Lo mejor de los Emmys
Las televisiones de medio mundo fijaron el domingo su mirada en el teatro Nokia de Los Ángeles, donde posó y desfiló sobre la alfombra roja de los Emmy lo mejor de las cadenas de Estados Unidos, algo así como un Mundial de fútbol a cámara rápida. Ahora bien, mientras que el balompié ha dejado de ser un «once contra once en el que siempre gana Alemania» -Gary Lineker dixit- el engranaje del ‘star system’ norteamericano pocas veces se permite el lujo de saltarse el guión. Y la 61 edición de los premios Emmy no fue una de esas. ‘Mad Men’ (AMC), ‘Modern Family’ (ABC) y ‘Glee’ (Fox) partían como favoritas. Y lo cierto es que resultaron tan duras de roer que el equipo de ‘Lost’ terminó la ceremonia más perdido que los náufragos que durante seis temporadas mantuvieron en vilo a medio planeta. Se fueron de vacío en el año de su despedida.

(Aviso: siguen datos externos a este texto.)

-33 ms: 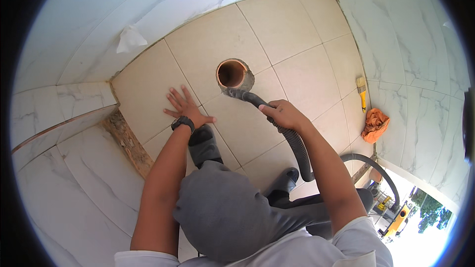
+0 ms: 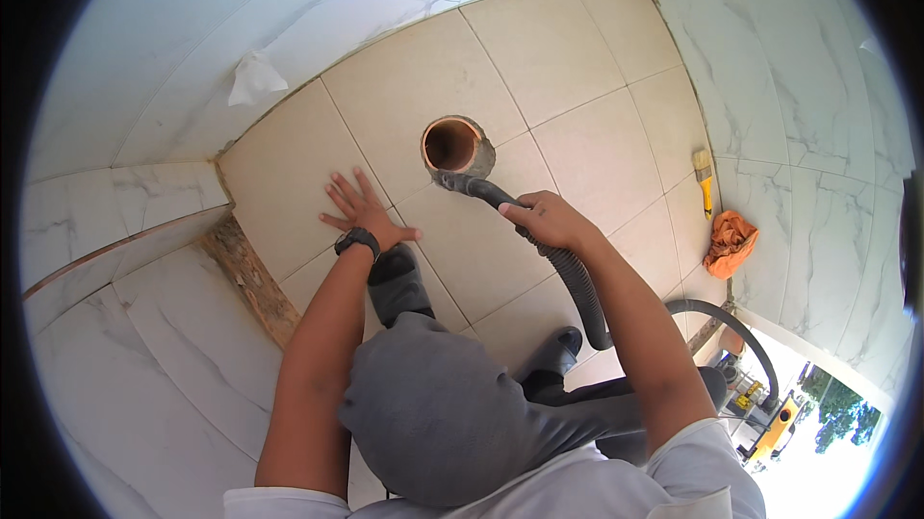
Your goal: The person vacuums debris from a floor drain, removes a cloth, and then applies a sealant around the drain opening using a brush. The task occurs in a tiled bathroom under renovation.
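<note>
My right hand is closed around a black vacuum hose, just behind its nozzle end. The tip of the nozzle rests at the near rim of a round drain pipe opening in the tiled floor. Rough grey cement surrounds the pipe's orange-brown edge. My left hand lies flat on the tiles to the left of the hole, fingers spread, with a black watch on the wrist. From my right hand the ribbed hose curves down and passes behind my right forearm.
An orange cloth and a yellow-handled paintbrush lie by the right wall. White marbled tile walls stand around. The hose continues toward a yellow machine at the bright doorway. Rough brown masonry edges the left side. My sandalled feet are near.
</note>
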Tool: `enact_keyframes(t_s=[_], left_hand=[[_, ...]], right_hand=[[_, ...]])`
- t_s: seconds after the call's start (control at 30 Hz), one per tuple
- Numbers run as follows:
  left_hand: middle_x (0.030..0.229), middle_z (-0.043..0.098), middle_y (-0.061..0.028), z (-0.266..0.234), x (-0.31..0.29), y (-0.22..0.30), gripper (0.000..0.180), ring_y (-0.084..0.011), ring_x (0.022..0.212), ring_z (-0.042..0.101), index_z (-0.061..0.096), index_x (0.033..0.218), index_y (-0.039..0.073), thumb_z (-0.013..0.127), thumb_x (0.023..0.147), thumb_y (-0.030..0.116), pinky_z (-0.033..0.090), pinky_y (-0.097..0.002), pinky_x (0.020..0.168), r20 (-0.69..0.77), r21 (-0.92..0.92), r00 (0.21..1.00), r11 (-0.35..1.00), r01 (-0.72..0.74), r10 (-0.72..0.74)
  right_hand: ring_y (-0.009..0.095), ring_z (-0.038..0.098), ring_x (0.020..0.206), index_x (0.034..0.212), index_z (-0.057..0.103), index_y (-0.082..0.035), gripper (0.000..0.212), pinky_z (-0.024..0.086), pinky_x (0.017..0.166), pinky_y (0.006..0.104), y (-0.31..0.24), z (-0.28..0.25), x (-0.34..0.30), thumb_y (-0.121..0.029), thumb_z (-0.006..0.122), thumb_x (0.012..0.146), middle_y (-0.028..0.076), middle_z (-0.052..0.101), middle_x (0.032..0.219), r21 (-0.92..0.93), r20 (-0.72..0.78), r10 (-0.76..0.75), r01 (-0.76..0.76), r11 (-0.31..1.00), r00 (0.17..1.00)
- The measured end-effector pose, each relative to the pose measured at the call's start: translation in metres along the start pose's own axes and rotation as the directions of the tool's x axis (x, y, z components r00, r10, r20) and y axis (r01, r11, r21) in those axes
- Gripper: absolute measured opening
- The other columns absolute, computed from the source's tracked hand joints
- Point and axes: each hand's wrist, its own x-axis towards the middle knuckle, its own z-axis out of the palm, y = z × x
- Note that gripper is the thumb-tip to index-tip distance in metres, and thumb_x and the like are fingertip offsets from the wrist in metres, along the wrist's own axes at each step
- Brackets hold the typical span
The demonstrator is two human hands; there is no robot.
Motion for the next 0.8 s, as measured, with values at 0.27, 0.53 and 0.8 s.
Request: enact_keyframes(t_s=[0.27, 0.53, 0.8], left_hand=[[0.155, -0.032, -0.0343, -0.007, 0.004, 0.006, 0.172, -0.0506, 0.144, -0.031, -0.027, 0.154, 0.006, 0.093, 0.045, 0.064, -0.008, -0.0798, 0.105, 0.025, 0.003, 1.000, 1.000, 0.011, -0.011], [0.152, -0.038, -0.0348, -0.003, 0.007, 0.004, 0.175, -0.0501, 0.143, -0.034, -0.032, 0.151, 0.005, 0.091, 0.045, 0.069, -0.009, -0.0789, 0.105, 0.042, 0.025, 0.999, 1.000, 0.013, -0.014], [0.151, -0.037, -0.0365, -0.002, 0.008, 0.005, 0.175, -0.0516, 0.143, -0.033, -0.032, 0.151, 0.005, 0.092, 0.045, 0.068, -0.008, -0.0799, 0.104, 0.030, 0.044, 0.999, 0.999, 0.022, -0.023]], right_hand=[[0.034, 0.065, 0.073, 0.098, 0.074, -0.008, 0.047, 0.051, 0.066, 0.0451, -0.028, -0.055, 0.030, -0.054, 0.065, 0.089, 0.015, 0.066, 0.071, -0.678, 0.061, -0.338, 0.288, 0.676, 0.939], [0.033, 0.068, 0.089, 0.111, 0.073, -0.011, 0.045, 0.053, 0.077, 0.0453, -0.013, -0.061, 0.042, -0.050, 0.062, 0.092, 0.015, 0.071, 0.090, -0.603, 0.101, -0.176, 0.201, 0.772, 0.979], [0.030, 0.066, 0.077, 0.101, 0.073, -0.004, 0.036, 0.052, 0.070, 0.0417, -0.027, -0.071, 0.044, -0.038, 0.065, 0.093, 0.013, 0.069, 0.080, -0.545, 0.133, -0.238, 0.272, 0.793, 0.962]])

Por lo demás, la gala -sobria y equilibrada en el reparto de distinciones- se desarrolló según lo establecido. La serie ‘Mad Men’, que en España emite Canal+ y que cuenta las historias de los hombres y mujeres de una prestigiosa agencia de publicidad en el Nueva York de los años sesenta, acabó por tercer año consecutivo como la mejor serie dramática. Considerada por críticos y público como la sucesora de facto de la ya mítica ‘Los Soprano’, la serie también se hizo con el premio al mejor guión. Sus actores, sin embargo, se fueron en blanco -Bryan Cranston y Aaron Paul, protagonista y secundario de ‘Breaking Bad’ les comieron la tostada- de una gala que tuvo su mejor momento en el número musical que encendió los focos del Nokia Theatre.

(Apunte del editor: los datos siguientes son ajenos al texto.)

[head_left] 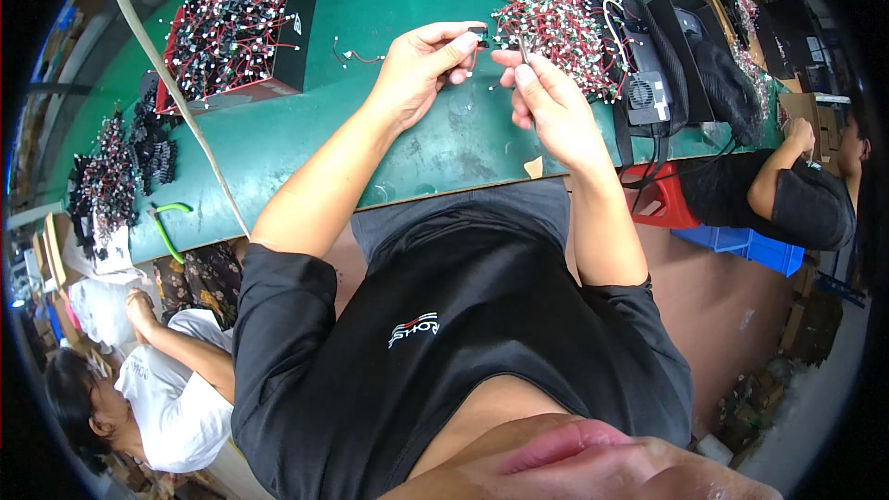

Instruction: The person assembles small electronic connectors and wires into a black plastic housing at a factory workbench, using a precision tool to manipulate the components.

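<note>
Over the green table (407, 162), my left hand (426, 69) pinches a small black part (479, 35) between thumb and fingertips; a short red wire hangs from it. Facing it a little to the right, my right hand (548, 100) is closed around a slim dark metal tool (524, 49), perhaps tweezers; most of it is hidden by the fingers. A small gap separates the two hands. Just beyond my right hand lies a heap of red and black wires with white connectors (551, 26). To the left of my left hand are a few loose wires (361, 57).
A black box (289, 51) heaped with wired parts stands at the back left. Green-handled pliers (169, 230) lie at the left edge, near another wire pile (106, 176). A black bag (639, 60) sits right of the heap. One person sits at each side.
</note>
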Demonstrator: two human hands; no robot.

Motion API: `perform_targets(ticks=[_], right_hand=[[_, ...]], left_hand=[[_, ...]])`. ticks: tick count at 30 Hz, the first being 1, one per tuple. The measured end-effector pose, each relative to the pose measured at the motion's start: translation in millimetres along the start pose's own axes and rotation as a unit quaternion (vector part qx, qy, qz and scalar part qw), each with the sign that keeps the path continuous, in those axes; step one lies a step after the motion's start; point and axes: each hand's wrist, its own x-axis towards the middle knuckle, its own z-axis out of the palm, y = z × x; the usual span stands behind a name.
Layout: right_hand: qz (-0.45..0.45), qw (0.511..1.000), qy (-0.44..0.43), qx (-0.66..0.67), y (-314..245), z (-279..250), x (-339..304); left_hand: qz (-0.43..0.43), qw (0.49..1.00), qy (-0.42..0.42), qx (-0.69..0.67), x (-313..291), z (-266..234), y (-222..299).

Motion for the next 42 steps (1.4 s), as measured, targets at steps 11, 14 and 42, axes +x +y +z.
perform_targets(ticks=[11,14,42], right_hand=[[0.021,0.999,-0.005,-0.047,-7,7,0],[0.057,0.998,-0.009,0.019,-7,7,0],[-0.094,0.947,0.067,-0.299,2,14,6]], left_hand=[[-0.019,0.999,0.036,0.006,-1,5,1],[0.018,0.997,0.034,0.066,-2,5,0],[0.167,0.932,0.027,0.321,-5,9,-5]])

Se interpretó como un claro guiño a ‘Glee’ y al final resultó premonitorio. Y es que la comedia musical de la Fox, una de las principales novedades de 2009 en la televisión estadounidense, terminó la velada con 4 de las 19 estatuillas a las que optaba. Entre ellas, la de mejor dirección en comedia y la de mejor actriz secundaria. Esta última fue a parar a manos de Jane Lynch por su papel de Sue Silvester, la directora técnica del equipo de animadoras del club Glee.
No obstante, aún quedaba partido, y mucho, en el apartado de comedia. Y el ‘match ball’ con ‘Modern Family’, que nada más arrancar la gala arañaba dos galardones, parecía inevitable. ‘Glee’ tenía más nominaciones (19) y el importante apoyo de los fans, pero la serie de la cadena ABC, que optaba a 14 premios, partía a la carrera con el favor de la crítica, a la que se metió en el bolsillo desde su estreno el 23 de septiembre de 2009. Aquel día, 12,6 millones de espectadores se engancharon a los enredos familiares de los Prittchet, que el domingo terminaron por llevarse el gato al agua en una apretada votación. Suya es la mejor comedia yanqui por más que sus máximos exponentes -Jim Parsons y Edie Falco- hayan salido del elenco de ‘The Big Band Theory’ y ‘Nurse Jackie’, respectivamente.
Desvelado lo que parecía cantado, los escasos sobresaltos llegaron en el apartado de drama, donde la protagonista de ‘The Closer’, Kyra Sedgwick, se impuso a la favorita en las quinielas, Julianna Margulies, Alicia Florrick en ‘The Good Wife’. Archie Panjabi -que interpreta a Kalinda en la serie de abogados de la CBS-, fue para muchos la otra gran sorpresa de la noche al proclamarse como mejor secundaria frente a candidatas como las actrices de ‘Mad Men’, Christina Hendricks y Elisabeth Moss, o la veterana Christine Baranski, con la que coincide en ‘The Good Wife’.
Sea como sea, las tres horas de gala que condujo según gustos Jimmy Fallon todavía dieron para más. Para encumbrar a Tom Hanks -’The Pacific’, su última producción bélica se llevó ocho Emmys- y para demostrar que Hollywood también puja en televisión.
Y es que, en un momento en el que tanto por variedad como por calidad la pequeña pantalla es el refugio de la creatividad en imágenes, el Nokia Theatre congregó a muchas estrellas del cine, orgullosas de estar entre los premiados. Entre ellos, Al Pacino -recompensado con un Emmy gracias a su papel de ‘Doctor muerte’ en la miniserie ‘You don’t know Jack’- y George Clooney, a quien la Academia de la Televisión quiso reconocer con el premio humanitario Bob Hope por su contribución a concienciar a la sociedad sobre los problemas en Sudán, en el sudeste asiático o en Haití.